Historically, Microsoft has been much more permissive than other operating systems when it comes to granting kernel-level access to third-party vendors.

This open approach has been driven by several factors:

• Ecosystem development: Microsoft has encouraged the development of an ecosystem of third-party software developers, and kernel-level access has been seen as a necessary tool for creating innovative solutions for many Windows users
• Security market: Microsoft has recognised the importance of a robust security market and has sought to attract leading security vendors to its platform
• Trust in partners: Microsoft has generally trusted its partners to develop and distribute secure kernel-level software

While granting kernel-level access to third-party vendors can provide significant benefits, it also carries inherent risks:

• Privilege escalation: if a security solution is compromised, an attacker could potentially gain privileges, allowing them to take control of the system
• Performance impact: if the solution is poorly designed or resource-intensive, the software can have a negative impact on system performance
• Compatibility issues: the software may not be compatible with all hardware or software configurations, leading to stability problems or system crashes
• Data theft: an attacker with kernel-level access could potentially steal sensitive data directly from the system's memory
• System instability: kernel-level access can introduce instability if not implemented carefully, potentially leading to crashes or performance issues

It is the last issue which resulted in the CrowdStrike incident.

Linux and macOS: a different approach

Unlike Microsoft, Linux and macOS operating systems have generally adopted the ‘walled garden’ approach, a more restrictive approach to kernel-level access, restricting it to a limited number of trusted modules.

For you

Be part of something bigger, join BCS, The Chartered Institute for IT.

This requires third-party software to be signed by a trusted authority before it can be loaded into the kernel. While this reduces the risk of privilege escalation and data theft, it can also limit the capabilities of security solutions.

Although Microsoft doesn’t adopt this approach, it has been gradually implementing measures to limit kernel access through the various releases of Windows:

• Digital signatures: introduced in Windows XP requiring all drivers to be digitally signed by a trusted certification authority
• Windows Driver Model: became the standard for driver development in Windows 2000
• User Account Control: introduced in Windows Vista
• Secure boot: became available in Windows 8
• Windows Defender System Guard: introduced in Windows 10

While kernel-level access is often considered essential for certain security solutions, there are some possible alternatives:

• User-mode hooks: similar functionality can sometimes be achieved by using these to intercept system calls or API functions
• Hypervisors and sandboxing: these operate at a lower level than the operating system but provide a controlled environment which is isolated from the host system

Conclusions

The CrowdStrike incident has once again raised important questions about the risks and benefits of kernel-level access for security vendors. While it is clear that this approach can provide significant value, it is also essential to carefully consider the potential risks and take steps to mitigate them.

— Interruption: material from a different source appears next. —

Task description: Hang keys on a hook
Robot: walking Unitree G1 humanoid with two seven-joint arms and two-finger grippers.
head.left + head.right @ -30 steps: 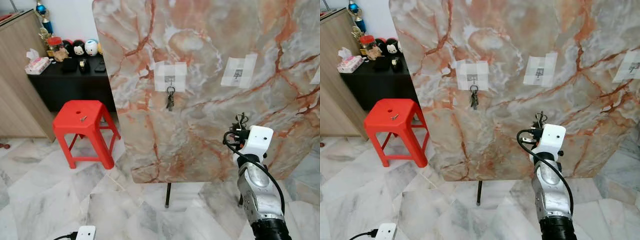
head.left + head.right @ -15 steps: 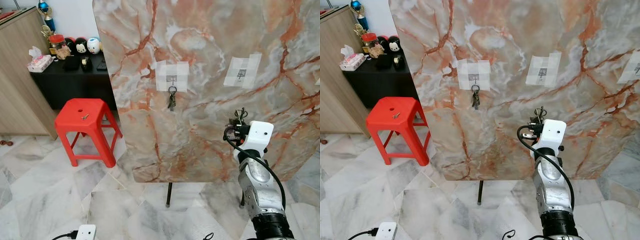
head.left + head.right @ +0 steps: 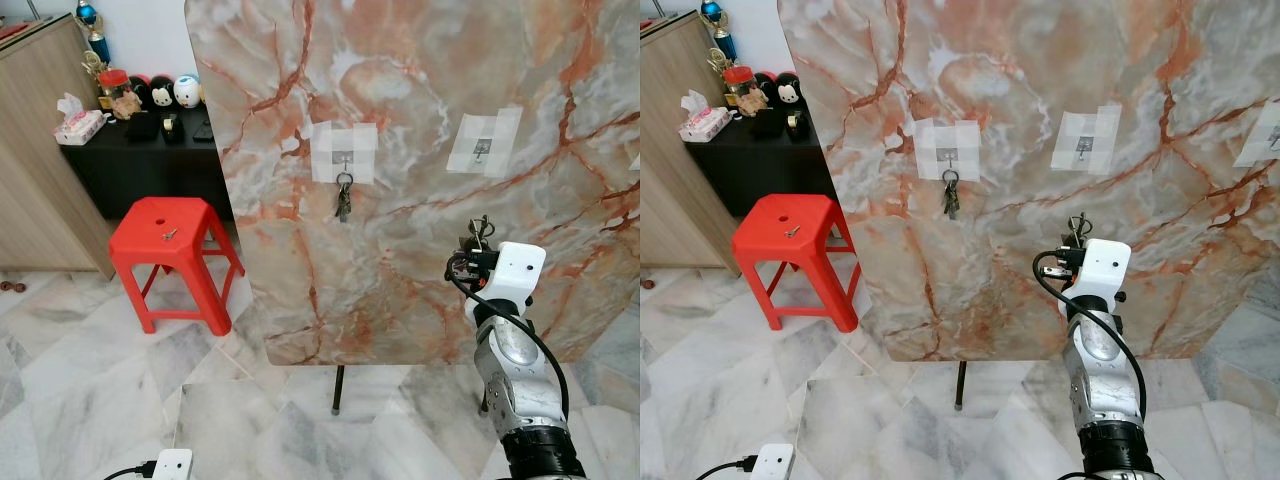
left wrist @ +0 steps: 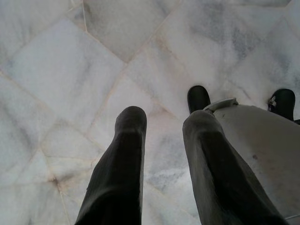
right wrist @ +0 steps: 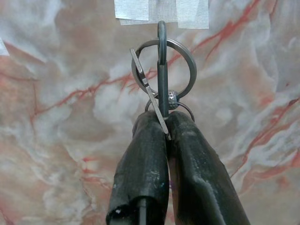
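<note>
Before the marble board (image 3: 400, 150), our right gripper (image 5: 166, 126), fingers clenched on the keys (image 5: 161, 77), should lift their ring squarely onto the taped hook (image 3: 481, 147).

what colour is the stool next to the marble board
Bright red; the stool shows best in the left eye view.

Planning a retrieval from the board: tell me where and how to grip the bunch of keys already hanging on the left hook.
Grip the hanging keys on the blades below the ring, coming straight at the marble board from the front with the fingers either side. They hang vertically, flat against the board, and the ring sits on the taped hook, so lifting up and outward would likely free it.
</note>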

Kernel-level access for security vendors is a complex issue with no easy answers. While it is often necessary, it also carries significant risks. The recent CrowdStrike incident serves as a reminder of the importance of careful oversight and regulation in this area. As the security landscape continues to evolve, it is likely that new approaches and technologies will emerge, offering alternative ways to achieve the same goals without the same level of risk.